Religious Practices and Human Rights in India

Wednesday, 13 July 2016
Location: Arcade Courtyard (Main Building)
Arpana INGLE, research scholar, India
Religious Practices and Human Rights in India

The constitution of India equips its citizens with the fundamental right to choose a religion and practice it peacefully. In India, religion is the institution that has greatest impact not just on its society and social relationship, but also on politics, economy and other primal forces, which shape and sanctions new paradigms. This paper examine that how some religious practices keeps India away from being an egalitarian society, by allotting it hierarchies on the basis of religious attachments.

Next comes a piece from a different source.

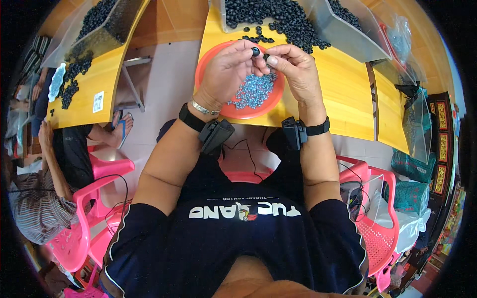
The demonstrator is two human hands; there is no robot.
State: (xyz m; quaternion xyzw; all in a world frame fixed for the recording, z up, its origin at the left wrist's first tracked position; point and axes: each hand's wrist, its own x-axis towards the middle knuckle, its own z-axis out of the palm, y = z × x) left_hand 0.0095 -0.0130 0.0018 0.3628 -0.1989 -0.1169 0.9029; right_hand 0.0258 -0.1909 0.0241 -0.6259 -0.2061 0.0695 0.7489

Caste system is one of the peculiar features of Hindu religion in India. There are some religious practices which are practiced by the lower castes in India, particularly in the states of Andhra Pradesh, Karnataka, Maharashtra, and Tamilnadu. The religious practices comprised Potraj, Vaghya and Devdasis were followed by lower caste communities. When a couple would not get a male child then they would vow before Goddess Laxmiaai, this practice is called as Potraj.  Potraj had to live a nomadic life, with no education and livelihood. Waghya is believed to be the dog of god Khandoba. Waghya were not allowed to marry, since he is considered to be married to the God Khandoba. Devdasis, which means, the female servant of God. Devadasis as a religious practice and the girls from lower castes were offered to deities in the exchange of fulfillment of vows. The devdasis became the victims of sexual exploitation in the hands of priest and powerful people in the village.

This paper argues that the religious practices have been systematically imposed on lower castes, in turn these practices violates the human rights of lower castes. There should be strict measures on these practices to promote just and equal society.

Key words: Religious Practices, India, human rights, violation, caste system.